EXERCISE:
The listing below holds a line with "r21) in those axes" and a later line with "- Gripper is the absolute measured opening". Write out those two lines and every line between them, exactly, and nothing else.

MATERIAL FOR THE TASK:
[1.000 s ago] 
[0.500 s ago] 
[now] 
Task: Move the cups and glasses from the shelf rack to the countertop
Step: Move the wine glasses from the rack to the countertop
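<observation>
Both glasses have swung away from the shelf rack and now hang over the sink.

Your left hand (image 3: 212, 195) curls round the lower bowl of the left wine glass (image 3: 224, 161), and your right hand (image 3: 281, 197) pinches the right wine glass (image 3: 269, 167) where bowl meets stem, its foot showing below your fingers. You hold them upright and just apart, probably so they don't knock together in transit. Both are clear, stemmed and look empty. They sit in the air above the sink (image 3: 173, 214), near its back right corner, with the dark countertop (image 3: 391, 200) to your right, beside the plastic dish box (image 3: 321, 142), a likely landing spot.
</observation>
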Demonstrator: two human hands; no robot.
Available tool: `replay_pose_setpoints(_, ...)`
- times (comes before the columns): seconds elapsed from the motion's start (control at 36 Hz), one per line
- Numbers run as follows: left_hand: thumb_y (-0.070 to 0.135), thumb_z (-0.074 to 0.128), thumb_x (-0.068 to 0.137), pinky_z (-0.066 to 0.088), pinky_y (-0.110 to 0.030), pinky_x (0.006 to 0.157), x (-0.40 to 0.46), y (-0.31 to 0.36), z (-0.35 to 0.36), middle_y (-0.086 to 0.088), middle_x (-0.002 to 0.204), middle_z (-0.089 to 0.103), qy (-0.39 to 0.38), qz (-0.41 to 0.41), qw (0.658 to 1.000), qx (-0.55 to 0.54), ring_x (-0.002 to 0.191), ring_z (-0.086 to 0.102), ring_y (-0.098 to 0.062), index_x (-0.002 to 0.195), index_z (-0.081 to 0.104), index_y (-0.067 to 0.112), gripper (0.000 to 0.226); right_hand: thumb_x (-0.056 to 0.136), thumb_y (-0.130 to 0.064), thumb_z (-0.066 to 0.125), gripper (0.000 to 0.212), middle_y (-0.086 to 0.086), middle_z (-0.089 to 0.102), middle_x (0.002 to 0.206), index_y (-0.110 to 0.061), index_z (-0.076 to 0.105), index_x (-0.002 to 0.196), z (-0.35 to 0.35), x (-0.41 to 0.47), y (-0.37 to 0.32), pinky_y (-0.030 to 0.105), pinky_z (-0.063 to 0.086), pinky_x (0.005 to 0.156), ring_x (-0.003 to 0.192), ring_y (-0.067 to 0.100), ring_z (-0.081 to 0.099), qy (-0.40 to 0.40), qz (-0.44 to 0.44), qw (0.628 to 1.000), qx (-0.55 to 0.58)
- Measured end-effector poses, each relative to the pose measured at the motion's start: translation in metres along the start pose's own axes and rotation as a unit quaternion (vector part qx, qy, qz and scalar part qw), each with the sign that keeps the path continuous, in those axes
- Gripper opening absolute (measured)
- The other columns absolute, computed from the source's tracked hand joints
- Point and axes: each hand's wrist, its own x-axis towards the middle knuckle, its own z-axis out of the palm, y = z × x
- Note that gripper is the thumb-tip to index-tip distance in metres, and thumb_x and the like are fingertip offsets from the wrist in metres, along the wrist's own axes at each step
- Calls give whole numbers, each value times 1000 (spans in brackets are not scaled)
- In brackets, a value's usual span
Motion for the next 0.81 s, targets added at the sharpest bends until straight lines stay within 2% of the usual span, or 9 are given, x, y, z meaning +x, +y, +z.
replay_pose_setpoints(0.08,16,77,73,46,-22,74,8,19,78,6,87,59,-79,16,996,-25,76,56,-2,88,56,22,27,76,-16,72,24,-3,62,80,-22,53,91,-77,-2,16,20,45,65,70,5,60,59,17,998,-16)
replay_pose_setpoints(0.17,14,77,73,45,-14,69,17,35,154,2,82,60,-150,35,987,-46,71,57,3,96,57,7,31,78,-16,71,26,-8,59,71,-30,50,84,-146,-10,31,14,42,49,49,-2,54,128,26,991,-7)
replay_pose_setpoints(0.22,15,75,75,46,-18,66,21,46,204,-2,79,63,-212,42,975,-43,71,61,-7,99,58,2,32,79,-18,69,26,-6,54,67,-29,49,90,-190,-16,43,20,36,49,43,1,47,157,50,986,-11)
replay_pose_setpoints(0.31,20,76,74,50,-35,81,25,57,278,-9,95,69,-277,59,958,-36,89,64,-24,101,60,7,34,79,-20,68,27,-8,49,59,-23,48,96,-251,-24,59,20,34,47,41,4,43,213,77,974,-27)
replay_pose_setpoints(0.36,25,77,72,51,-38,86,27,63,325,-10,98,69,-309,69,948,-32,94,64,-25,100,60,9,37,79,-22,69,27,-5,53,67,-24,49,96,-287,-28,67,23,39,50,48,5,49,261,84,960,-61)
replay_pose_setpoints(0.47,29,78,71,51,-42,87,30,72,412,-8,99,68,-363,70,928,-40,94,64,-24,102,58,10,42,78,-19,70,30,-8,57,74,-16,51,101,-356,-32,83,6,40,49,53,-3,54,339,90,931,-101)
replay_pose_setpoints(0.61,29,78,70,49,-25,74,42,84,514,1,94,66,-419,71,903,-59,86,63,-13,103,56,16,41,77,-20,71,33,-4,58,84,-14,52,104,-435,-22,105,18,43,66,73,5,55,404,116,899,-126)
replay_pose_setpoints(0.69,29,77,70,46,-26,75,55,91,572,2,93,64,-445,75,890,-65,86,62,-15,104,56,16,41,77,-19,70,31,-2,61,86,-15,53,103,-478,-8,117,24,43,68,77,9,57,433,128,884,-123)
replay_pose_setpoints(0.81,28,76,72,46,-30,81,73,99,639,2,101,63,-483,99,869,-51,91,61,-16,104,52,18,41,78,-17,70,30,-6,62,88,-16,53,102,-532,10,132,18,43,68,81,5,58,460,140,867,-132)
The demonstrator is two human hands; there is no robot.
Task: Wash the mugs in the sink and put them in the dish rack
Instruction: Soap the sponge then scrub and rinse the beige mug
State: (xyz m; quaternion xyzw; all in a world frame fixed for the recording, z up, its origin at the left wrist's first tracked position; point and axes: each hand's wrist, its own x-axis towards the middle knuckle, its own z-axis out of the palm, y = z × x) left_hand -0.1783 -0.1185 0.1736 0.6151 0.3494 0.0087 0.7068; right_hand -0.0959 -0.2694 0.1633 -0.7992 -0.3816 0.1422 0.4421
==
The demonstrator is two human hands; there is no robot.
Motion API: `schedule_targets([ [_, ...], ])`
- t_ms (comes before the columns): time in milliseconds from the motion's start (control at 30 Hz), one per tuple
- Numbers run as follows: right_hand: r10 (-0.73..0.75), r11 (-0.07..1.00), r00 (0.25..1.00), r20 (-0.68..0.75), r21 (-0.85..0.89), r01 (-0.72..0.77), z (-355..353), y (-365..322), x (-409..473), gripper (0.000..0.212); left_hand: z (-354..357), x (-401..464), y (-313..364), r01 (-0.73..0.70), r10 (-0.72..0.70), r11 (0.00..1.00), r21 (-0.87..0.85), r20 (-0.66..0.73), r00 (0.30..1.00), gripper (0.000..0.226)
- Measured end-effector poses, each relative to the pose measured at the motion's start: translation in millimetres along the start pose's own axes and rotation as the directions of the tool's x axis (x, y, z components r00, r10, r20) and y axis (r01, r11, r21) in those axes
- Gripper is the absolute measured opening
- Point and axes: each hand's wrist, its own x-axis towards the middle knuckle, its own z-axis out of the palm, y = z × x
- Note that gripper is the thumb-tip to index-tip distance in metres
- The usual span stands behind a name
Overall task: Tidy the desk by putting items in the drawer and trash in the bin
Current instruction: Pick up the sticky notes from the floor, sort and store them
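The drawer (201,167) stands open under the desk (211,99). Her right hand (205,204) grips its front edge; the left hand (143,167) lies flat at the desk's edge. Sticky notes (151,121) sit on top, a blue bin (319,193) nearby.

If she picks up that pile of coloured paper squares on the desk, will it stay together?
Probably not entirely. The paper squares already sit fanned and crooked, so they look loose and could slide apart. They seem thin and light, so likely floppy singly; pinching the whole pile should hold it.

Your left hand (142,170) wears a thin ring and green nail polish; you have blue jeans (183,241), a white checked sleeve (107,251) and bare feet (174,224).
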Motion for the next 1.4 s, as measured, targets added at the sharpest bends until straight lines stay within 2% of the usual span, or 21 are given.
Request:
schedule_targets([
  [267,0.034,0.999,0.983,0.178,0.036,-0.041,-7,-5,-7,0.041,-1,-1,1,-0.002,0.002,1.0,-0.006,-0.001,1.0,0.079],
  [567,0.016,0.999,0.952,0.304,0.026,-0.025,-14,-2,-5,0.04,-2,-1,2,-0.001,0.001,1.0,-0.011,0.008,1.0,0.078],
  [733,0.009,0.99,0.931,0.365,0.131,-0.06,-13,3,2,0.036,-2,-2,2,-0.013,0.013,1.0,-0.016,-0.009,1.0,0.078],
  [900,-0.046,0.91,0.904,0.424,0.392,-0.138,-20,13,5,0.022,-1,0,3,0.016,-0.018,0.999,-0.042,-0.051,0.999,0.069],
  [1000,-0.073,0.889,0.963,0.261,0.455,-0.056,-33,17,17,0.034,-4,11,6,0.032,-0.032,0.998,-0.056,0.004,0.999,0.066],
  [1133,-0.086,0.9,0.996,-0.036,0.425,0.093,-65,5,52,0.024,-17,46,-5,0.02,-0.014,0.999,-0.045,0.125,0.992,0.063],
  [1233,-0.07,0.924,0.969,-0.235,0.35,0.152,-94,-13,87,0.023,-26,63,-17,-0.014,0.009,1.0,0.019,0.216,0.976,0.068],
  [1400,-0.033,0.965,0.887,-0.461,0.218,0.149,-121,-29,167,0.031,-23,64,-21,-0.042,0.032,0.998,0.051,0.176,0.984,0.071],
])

SOLUTION:
- Measured end-effector poses, each relative to the pose measured at the motion's start: translation in millimetres along the start pose's own axes and rotation as the directions of the tool's x axis (x, y, z components r00, r10, r20) and y axis (r01, r11, r21) in those axes
- Gripper is the absolute measured opening

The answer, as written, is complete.